The Minister says he needs the collaboration of all his partners – the strength of his plan’s implementation, in his own words – for the plan to be successful.

“We agree that we have to change a number of our practices. And more than ever, we need global, fair and sustainable solutions to convince personnel to remain in or recommit to our public health and social services network. The future of our public services must include improved working conditions. The Ministère de la Santé et des Services sociaux must make this its priority,” emphasizes the President of the CSQ, Éric Gingras.

In his eagerness to simultaneously work on several fronts – certain areas of change could monopolize human resources on a large scale – is the Minister running the risk of losing sight of the essentials?

“If the Minister wants to ‘provide care on a human scale,’ as he says, and to establish a new dialogue, we call on him to read the Déclaration du 26 avril 2022 – Un appel pour retrouver plus d’humanité en Santé!, in which nurses, licenced practical nurses, respiratory therapists who are members of the FSQ-CSQ, along with citizens, make an urgent appeal to the government,” says Isabelle Dumaine.


Measures rejected by the CSQ

Below are the Health Plan measures that the Centrale rejects:

Pursuing the expansion of residential facilities for seniors and alternatives based on the current formula

  • In Québec, the number of people aged 75 and over will double within 20 years. In March 2022, close to 4000 people were waiting for a place in a CHSLD. While the needs are constantly rising, the number of promised places is 2600.
  • By June 2022, the bill jumped to $2.8 billion, nearly triple the $1 billion budget forecast at the outset. The average cost of a room, which was $400,000 in 2019, now exceeds $800,000.

Expanded contribution of private care to the public network

  • No serious study has demonstrated that private healthcare is more efficient. No public evaluation of any of the pilot projects currently underway has been conducted.
  • Giving a 15% profit margin to private partners is an outrage and amounts to another attack on our public health and social services network. In our view, it is indecent to pay profits to professionals who are already very well remunerated, who have a status of private enterprise which allows them to benefit from tax incentives, who are authorized to bill certain users and, to top it all off, who are only required to take limited risks.
  • According to a very recent study (June 2022) by the Institut de recherche et d’informations socioéconomiques (IRIS), of the 50 super clinics (GMF-R) analyzed, 24 use holding companies as shell companies (tax optimization). In addition, the announced construction of two private mini-hospitals funded according to the GMF model is downright alarming.

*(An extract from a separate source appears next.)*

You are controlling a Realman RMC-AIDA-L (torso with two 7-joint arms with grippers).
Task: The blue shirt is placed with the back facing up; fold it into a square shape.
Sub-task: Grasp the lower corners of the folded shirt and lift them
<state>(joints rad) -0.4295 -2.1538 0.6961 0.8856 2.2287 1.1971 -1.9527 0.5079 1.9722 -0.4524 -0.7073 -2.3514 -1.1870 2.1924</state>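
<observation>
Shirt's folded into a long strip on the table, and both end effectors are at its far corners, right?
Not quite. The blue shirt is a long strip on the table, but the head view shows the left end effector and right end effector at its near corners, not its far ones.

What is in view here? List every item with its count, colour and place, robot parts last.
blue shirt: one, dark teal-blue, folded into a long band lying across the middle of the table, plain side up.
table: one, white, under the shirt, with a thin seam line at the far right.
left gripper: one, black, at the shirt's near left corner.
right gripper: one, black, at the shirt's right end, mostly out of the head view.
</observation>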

The implementation of patient-centred funding in the Québec healthcare system

  • This funding model requires exponential gathering of clinical and administrative information.
  • This approach is unrealistic and senseless. Claiming to be able to establish the cost price per user for every service received and for all healthcare channels, in a scientific, clinical, social, territorial and organization environment that is constantly changing, is, in our opinion, absurd.
  • Many of the adverse effects of this funding model have been amply demonstrated in many countries (some have even abandoned it): selection (skimming) of patients; manipulation of data (overcoding) during classification; fragmentation of episodes of patient care; excessive delivery of services insufficiently justified in clinical terms (overtreatment); early discharges leading to readmissions because of complications; keeping certain patients to retain the funding, or in contrast, making hasty referrals to other establishments.